I think about Arash when he was very young, how he would curl up between Happy and me in bed, completely certain of his place in the world. He didn’t question whether he belonged with us—he simply belonged, the way water belongs to its riverbed, the way roots belong to their soil. His belonging was so complete he wasn’t even aware of it.

This is the home we’re all searching for: not a location but a state of being, not an address but a way of existing in the world without the constant anxiety that we might be in the wrong place, with the wrong people, living the wrong life.

But consciousness—the gift that makes us human—is also the curse that exiles us from this kind of belonging. The moment we become aware enough to ask “Do I belong here?” we become too aware to belong anywhere completely. Self-consciousness is the price we pay for consciousness, and homelessness is the price we pay for the ability to imagine home.

This is why we create homes from relationships rather than locations. Why Happy and I can move apartments and still feel like we’re coming home when we see each other at the end of the day. Why Arash can travel anywhere in the world and still be home as long as we’re with him.

We’ve learned to make home portable, to carry it inside us rather than finding it outside us. Home becomes not the place where we started but the place where we choose to build love, meaning, and connection despite knowing that everything—our bodies, our planet, our solar system, our universe—is temporary and moving.

But even this creates its own displacement. Because the people we love age and change and eventually leave us. Because the love we build, no matter how strong, exists in time and must end with time. Because even the most perfect relationship is still a temporary shelter in an expanding universe.

So we keep searching. We travel to new cities hoping to find the place that feels like home. We redecorate familiar spaces hoping to create the feeling of belonging. We form new relationships hoping to find the person who will make us feel finally, permanently settled.

And sometimes, briefly, we find it. There are moments—usually small ones—when the searching stops and we feel completely present, completely ourselves, completely where we belong. Happy laughing at something Arash said. Morning coffee in comfortable silence. The three of us working together to solve some household problem. These moments feel like coming home not to a place but to a way of being that requires no explanation or improvement.
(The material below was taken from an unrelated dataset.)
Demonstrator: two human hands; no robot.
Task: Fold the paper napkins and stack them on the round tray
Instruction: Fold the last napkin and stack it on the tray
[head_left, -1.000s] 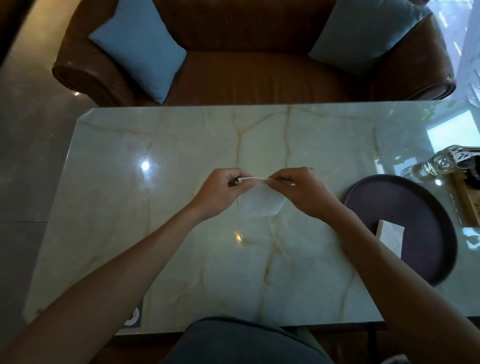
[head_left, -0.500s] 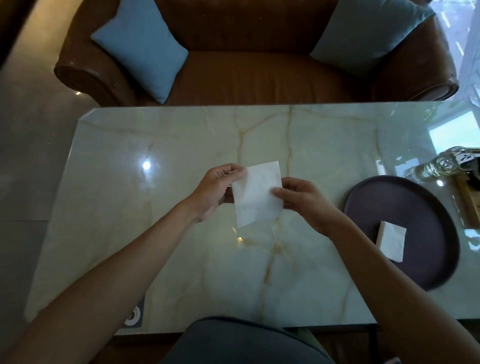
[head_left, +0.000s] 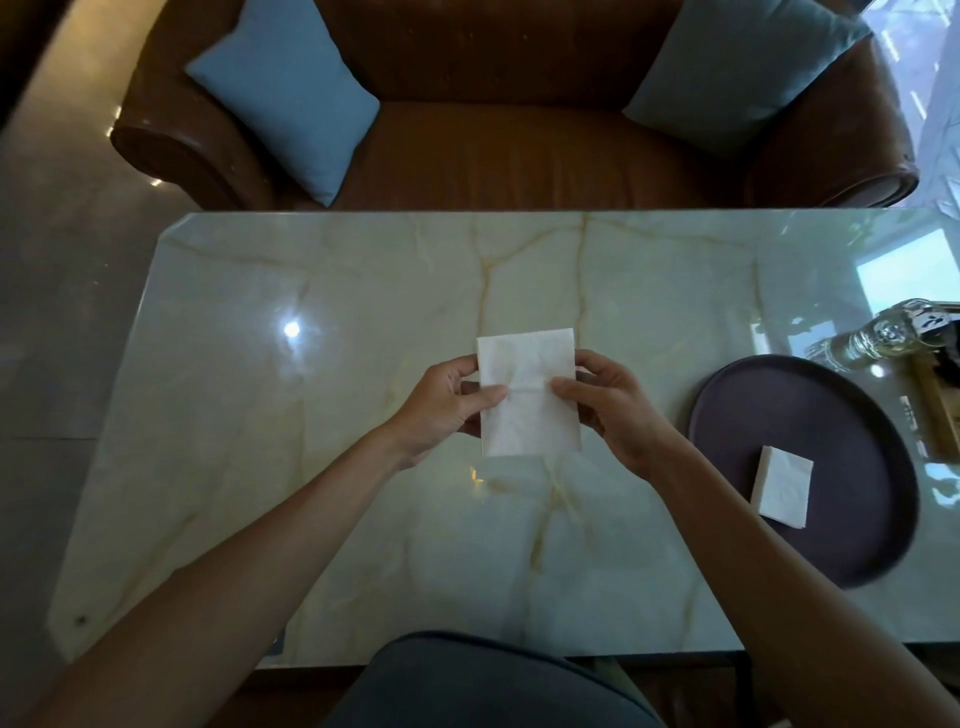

Maybe this is the secret: we’re not supposed to find permanent home. Maybe the searching itself is home. Maybe displacement isn’t a problem to be solved but a condition to be embraced, the natural state of conscious beings in an expanding universe.

Maybe home isn’t where we’re going but how we travel. Not the destination but the company we keep on the journey. Not the place we find but the love we carry, the meaning we create, the connections we build while everything around us expands into increasing vastness.

Tonight, as I write this, Happy is reading in bed and Arash is dreaming in his room. Our small apartment floats through space on a planet that circles a star in a galaxy that moves away from other galaxies at incredible speed. We are all displaced together, all homeless in the cosmic sense, all searching for belonging in a universe that offers no permanent address.

But here, in this temporary configuration of love and care and daily routine, I feel something that might be home. Not because we’ve found the right place, but because we’ve chosen to stop searching long enough to build something beautiful in the place where we are.

The universe keeps expanding, carrying us further from whatever center we might once have had. But we keep creating new centers—small ones, temporary ones, centers made of attention and affection rather than geography and permanence.

And maybe that’s enough. Maybe home was never meant to be a place we find but a space we create, not a destination we reach but a way of being present to the people we love in whatever corner of the expanding universe we happen to be traveling through together.

We are all searching for home in a universe that’s constantly expanding, and perhaps the beautiful irony is that the search itself—the reaching toward each other across the increasing distances—is the only home we were ever meant to have.